Default service-account tokens mounted into every pod give attackers an immediate API client. Excess RBAC (list/get pods/secrets across namespaces) accelerates lateral movement.

Network policies are usually missing or permissive. Once a pod can reach the apiserver, kubelet or metadata service, the blast radius is the cluster.

Privilege escalation paths

Common paths: container escape via privileged or hostPath mounts, abusing pod/exec on a privileged pod, mutating webhooks injecting malicious sidecars, and impersonation via bound roles.
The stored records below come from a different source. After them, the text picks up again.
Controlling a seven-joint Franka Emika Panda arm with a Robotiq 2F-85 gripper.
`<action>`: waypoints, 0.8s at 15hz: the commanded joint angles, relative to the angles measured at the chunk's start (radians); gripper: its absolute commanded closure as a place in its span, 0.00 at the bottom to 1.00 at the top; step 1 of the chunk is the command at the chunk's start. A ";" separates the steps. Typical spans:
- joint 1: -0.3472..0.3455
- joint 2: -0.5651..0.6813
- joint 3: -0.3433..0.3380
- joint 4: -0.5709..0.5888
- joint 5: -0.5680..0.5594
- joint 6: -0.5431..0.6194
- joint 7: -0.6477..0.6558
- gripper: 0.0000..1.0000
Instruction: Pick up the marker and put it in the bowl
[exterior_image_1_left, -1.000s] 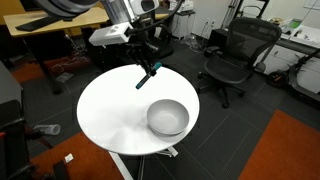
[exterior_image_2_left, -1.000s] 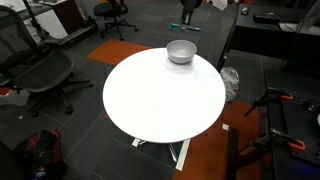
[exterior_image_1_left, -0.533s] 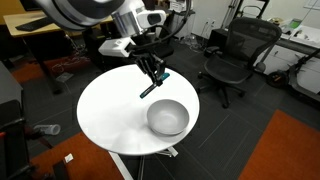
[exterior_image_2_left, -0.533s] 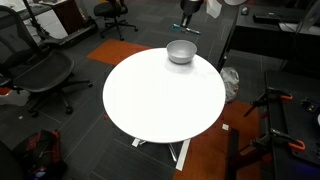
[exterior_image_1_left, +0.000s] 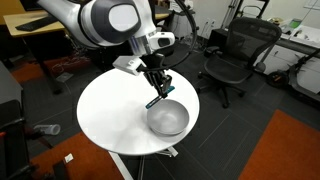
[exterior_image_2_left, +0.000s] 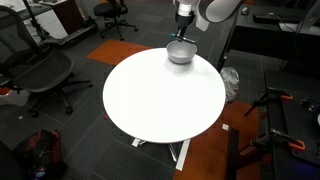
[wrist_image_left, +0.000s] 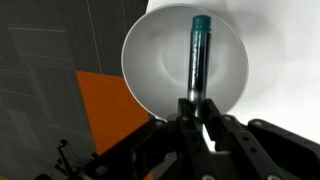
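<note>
Teal-blue thin pen-like marker: hanging above the hollow of the round, deep grey-white bowl, not yet inside it. Black 2-finger gripper: clamping the marker's near end, hovering over the bowl. Step in hand: positioning for release. Next move is probably calling for lowering slightly, then parting the jaws over the bowl's centre.
</note>
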 joint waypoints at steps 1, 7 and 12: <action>0.006 0.056 -0.014 0.058 0.057 0.020 0.013 0.95; 0.010 0.090 -0.034 0.090 0.105 0.023 0.018 0.95; 0.013 0.091 -0.050 0.090 0.108 0.026 0.019 0.35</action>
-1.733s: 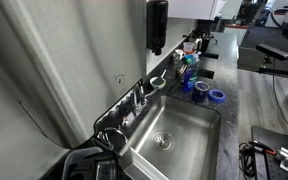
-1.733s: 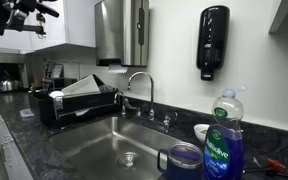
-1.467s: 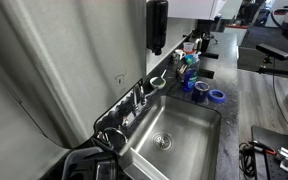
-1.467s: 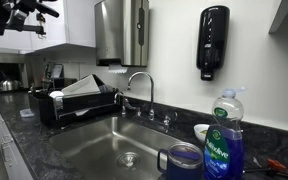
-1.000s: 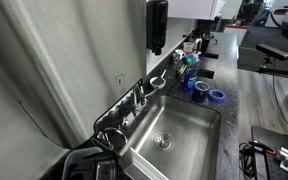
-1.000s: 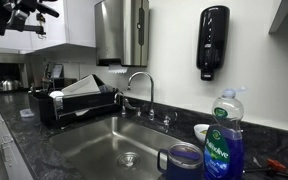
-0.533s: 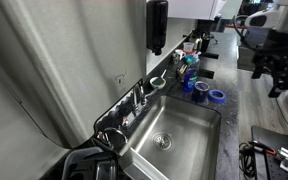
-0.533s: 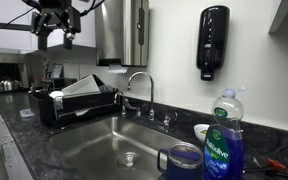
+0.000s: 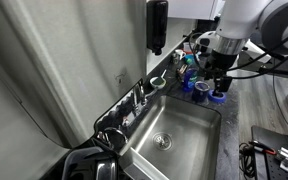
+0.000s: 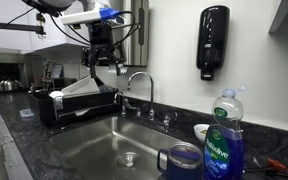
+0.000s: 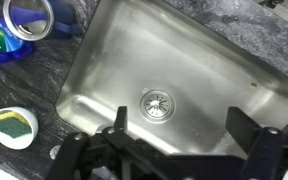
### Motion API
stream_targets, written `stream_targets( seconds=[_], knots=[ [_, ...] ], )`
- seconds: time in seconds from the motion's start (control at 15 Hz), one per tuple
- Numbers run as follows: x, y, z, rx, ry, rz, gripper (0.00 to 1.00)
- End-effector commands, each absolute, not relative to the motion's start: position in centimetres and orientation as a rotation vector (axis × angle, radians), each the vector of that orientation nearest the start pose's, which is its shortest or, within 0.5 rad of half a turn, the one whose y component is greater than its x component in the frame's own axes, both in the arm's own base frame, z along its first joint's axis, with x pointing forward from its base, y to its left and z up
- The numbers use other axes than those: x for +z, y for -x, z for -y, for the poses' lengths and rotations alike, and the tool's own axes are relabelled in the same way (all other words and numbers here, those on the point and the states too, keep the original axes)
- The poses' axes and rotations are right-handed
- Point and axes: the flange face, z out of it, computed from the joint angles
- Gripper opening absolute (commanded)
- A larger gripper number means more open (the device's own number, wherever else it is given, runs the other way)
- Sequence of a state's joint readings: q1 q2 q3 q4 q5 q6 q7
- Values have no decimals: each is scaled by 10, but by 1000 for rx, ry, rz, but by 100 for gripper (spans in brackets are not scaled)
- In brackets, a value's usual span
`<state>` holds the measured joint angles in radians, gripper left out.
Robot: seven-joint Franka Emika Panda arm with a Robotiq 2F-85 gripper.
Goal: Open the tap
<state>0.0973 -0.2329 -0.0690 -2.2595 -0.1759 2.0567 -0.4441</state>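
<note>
The tap (image 10: pixel 139 86) is a small chrome faucet with a curved spout and small lever handles, standing at the back rim of the steel sink (image 10: pixel 96 140). It also shows in an exterior view (image 9: pixel 138 98). My gripper (image 10: pixel 105 72) hangs open and empty above the sink, short of the tap and apart from it. It also shows in an exterior view (image 9: pixel 216 88) over the sink's far end. In the wrist view the gripper (image 11: pixel 179 125) has its jaws spread wide over the basin, with the drain (image 11: pixel 156 102) between them. The tap is out of the wrist view.
A green dish soap bottle (image 10: pixel 222 140) and a blue cup (image 10: pixel 182 160) stand on the dark counter by the sink. A dish rack (image 10: pixel 79 102) stands beside the tap. A black soap dispenser (image 10: pixel 212 42) hangs on the wall. A sponge in a white dish (image 11: pixel 14 125) lies on the counter.
The arm has swung in from far off and lowered. The gripper now hangs over the sink near the tap. Nothing on the counter has moved.
</note>
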Motion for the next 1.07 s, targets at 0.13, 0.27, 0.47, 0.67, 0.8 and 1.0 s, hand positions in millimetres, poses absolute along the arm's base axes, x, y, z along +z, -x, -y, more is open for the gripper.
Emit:
stream_targets(
  seconds=[0.13,0.27,0.47,0.67,0.8,1.0],
  knots=[
    [450,-501,5,13,3164,915,100],
    [452,-504,5,7,3166,916,100],
    [449,-507,7,17,3157,902,100],
    [445,-530,22,-66,3203,845,100],
    [442,-545,32,-125,3211,866,100],
    [433,-567,41,-237,3175,953,100]
  ],
)
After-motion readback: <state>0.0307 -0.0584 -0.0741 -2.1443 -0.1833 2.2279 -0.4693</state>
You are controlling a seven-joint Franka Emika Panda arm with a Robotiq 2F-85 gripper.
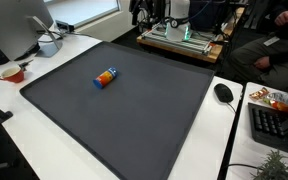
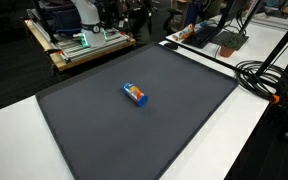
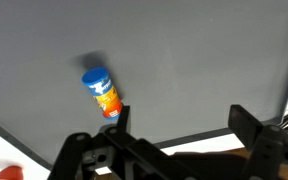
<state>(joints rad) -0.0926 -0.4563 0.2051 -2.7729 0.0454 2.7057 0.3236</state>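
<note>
A small blue and orange can lies on its side on the dark grey mat, in both exterior views (image 1: 106, 78) (image 2: 135, 94) and in the wrist view (image 3: 102, 92). My gripper (image 3: 180, 118) shows only in the wrist view, open and empty, its two black fingers spread wide above the mat's edge. The can lies just beyond the left finger, not between the fingers. The arm and gripper do not show in either exterior view.
The mat (image 1: 134, 120) covers a white table. A red bowl (image 1: 13, 73), a white cup (image 1: 49, 45) and a monitor stand sit at one end. A black mouse (image 1: 224, 92), a keyboard (image 1: 274, 125) and snack wrappers lie at the other. Cables (image 2: 269, 75) lie beside the mat.
</note>
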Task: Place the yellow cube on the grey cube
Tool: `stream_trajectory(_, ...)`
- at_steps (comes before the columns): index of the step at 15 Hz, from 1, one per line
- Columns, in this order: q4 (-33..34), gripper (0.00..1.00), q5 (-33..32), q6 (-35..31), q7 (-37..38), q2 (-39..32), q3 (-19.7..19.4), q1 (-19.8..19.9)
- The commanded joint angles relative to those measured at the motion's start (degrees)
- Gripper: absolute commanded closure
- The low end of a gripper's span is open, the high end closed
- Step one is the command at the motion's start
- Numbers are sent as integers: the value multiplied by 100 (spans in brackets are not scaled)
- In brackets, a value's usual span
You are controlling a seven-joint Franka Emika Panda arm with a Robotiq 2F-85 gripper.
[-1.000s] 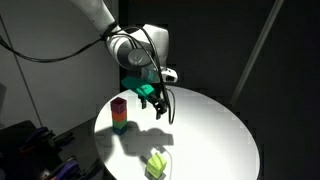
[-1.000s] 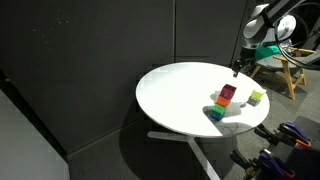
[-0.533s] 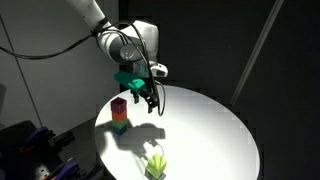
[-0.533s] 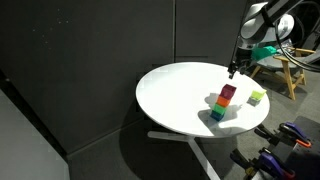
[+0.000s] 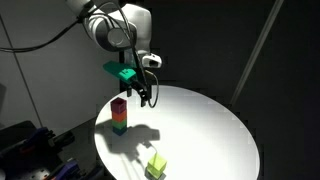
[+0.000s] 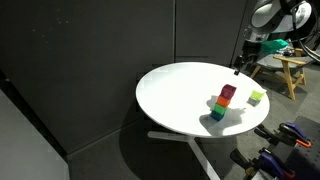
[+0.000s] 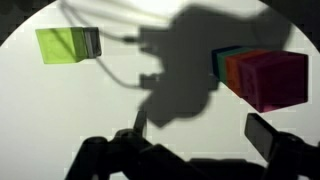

ImagePullSecrets and ServiceAccount tokens with cluster-wide reach are routinely over-scoped. We map every credential reachable from each namespace.

Data and secret exposure

Secrets stored as base64 in etcd, mounted into pods that do not need them, are the easiest exfil targets. KMS-encrypted etcd is the floor, not the ceiling.

ConfigMaps containing API keys, S3 buckets reachable via the node IAM role, and CI/CD pipelines with cluster-admin kubeconfigs are recurring exfiltration vectors.

Hardening checklist

Restricted Pod Security Standard. Default-deny NetworkPolicy. IRSA / Workload Identity instead of node IAM. Disable automountServiceAccountToken by default. Image signing and admission control.

Run a Kubernetes-specific pentest after every major version upgrade and after any change to RBAC, admission control or networking. Generic cloud pentests will miss most of this.